Les voitures partagées n'entraînent pas automatiquement une réduction des émissions de gaz à effet de serre. Ces systèmes "entraînent des avantages environnementaux uniquement lorsqu'ils viennent remplacer la possession d'une voiture. Ce n'est pas le cas aujourd'hui", conclut l'institut Steunpunt Circulaire Economie (KU Leuven) après avoir sondé 2.000 conducteurs en Flandre. Les résultats sont publiés vendredi par De Morgen et Het Laatste Nieuws.

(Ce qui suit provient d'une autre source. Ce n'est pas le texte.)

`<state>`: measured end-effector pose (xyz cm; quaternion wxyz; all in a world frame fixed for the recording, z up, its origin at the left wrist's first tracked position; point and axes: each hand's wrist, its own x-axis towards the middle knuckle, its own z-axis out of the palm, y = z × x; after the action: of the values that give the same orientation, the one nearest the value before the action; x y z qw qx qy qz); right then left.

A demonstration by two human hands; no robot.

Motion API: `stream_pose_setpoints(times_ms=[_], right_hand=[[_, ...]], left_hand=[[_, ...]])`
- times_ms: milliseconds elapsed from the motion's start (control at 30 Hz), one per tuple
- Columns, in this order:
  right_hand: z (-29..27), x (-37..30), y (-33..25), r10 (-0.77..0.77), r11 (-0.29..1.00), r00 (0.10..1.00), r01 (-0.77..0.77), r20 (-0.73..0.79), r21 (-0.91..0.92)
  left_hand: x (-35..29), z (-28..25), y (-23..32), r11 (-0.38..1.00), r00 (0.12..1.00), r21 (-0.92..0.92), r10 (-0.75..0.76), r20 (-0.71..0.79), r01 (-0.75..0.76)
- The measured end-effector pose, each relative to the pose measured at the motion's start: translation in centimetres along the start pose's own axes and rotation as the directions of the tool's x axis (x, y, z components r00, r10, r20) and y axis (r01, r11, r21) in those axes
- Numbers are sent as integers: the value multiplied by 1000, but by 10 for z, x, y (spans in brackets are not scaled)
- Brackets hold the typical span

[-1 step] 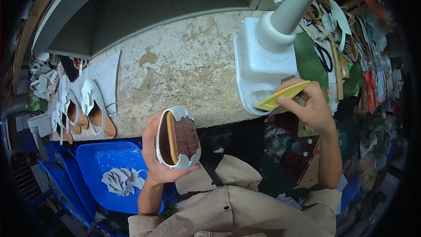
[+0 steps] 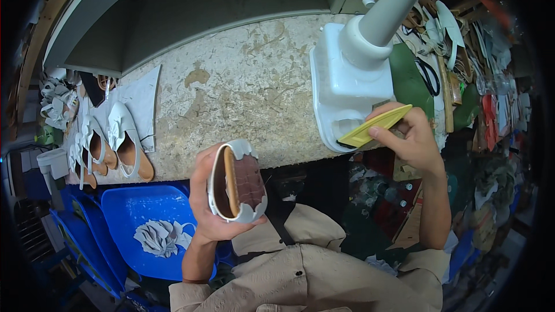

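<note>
My left hand (image 2: pixel 203 196) is wrapped round a white shoe (image 2: pixel 247 176) just off the table's front edge. The shoe's brown underside shows, with scalloped white edges folded over it and a tan strip along the opening. At the right, my right hand (image 2: pixel 413 144) pinches a flat yellow plastic piece (image 2: pixel 378 124) between thumb and fingers. That piece tilts over the small front well of a white container (image 2: pixel 354 84) with a grey cone on top; its lower end is at the well's rim, and whether it dips inside cannot be made out.
Several white shoes with tan insoles (image 2: pixel 124 138) line the table's left end. A stained worktable (image 2: pixel 231 75) runs under a grey hood (image 2: pixel 243 0). Below left, a blue chair (image 2: pixel 124 202) holds crumpled grey-white scraps (image 2: pixel 162 237). Cords and shoe parts (image 2: pixel 445 29) clutter the right.
</note>
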<state>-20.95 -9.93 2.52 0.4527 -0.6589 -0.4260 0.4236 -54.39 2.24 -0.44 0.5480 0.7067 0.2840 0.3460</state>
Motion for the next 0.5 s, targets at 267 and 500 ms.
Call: stream_pose_setpoints(times_ms=[267,500], right_hand=[[62,-24,-41,-111,838,966,216,-231,501],[93,-37,-63,-253,765,919,381,-303,519]], left_hand=[[30,7,18,945,939,89,296,175,-315],[29,10,26,944,940,73,307,149,-320]])
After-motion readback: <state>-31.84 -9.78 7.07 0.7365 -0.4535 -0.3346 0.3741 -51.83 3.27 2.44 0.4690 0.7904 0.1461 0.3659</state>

Les voitures partagées pourraient même avoir l'effet inverse que de rendre la planète plus verte. Car 60% des utilisateurs interrogés voient le système comme une option de mobilité supplémentaire, ce qui ne les amène pas à réduire leur utilisation de la voiture. De plus, sept sondés sur 10 déclarent grimper à bord d'une voiture partagée pour des raisons de vitesse de trajet en comparaison avec les transports publics.

Le message des chercheurs aux autorités est de ne pas promouvoir à outrance ces systèmes de partage. "Ils entraînent des avantages environnementaux uniquement lorsqu'ils viennent remplacer la possession d'une voiture et cela n'est pas le cas aujourd'hui", selon le chercheur Luc Alaerts (KU Leuven).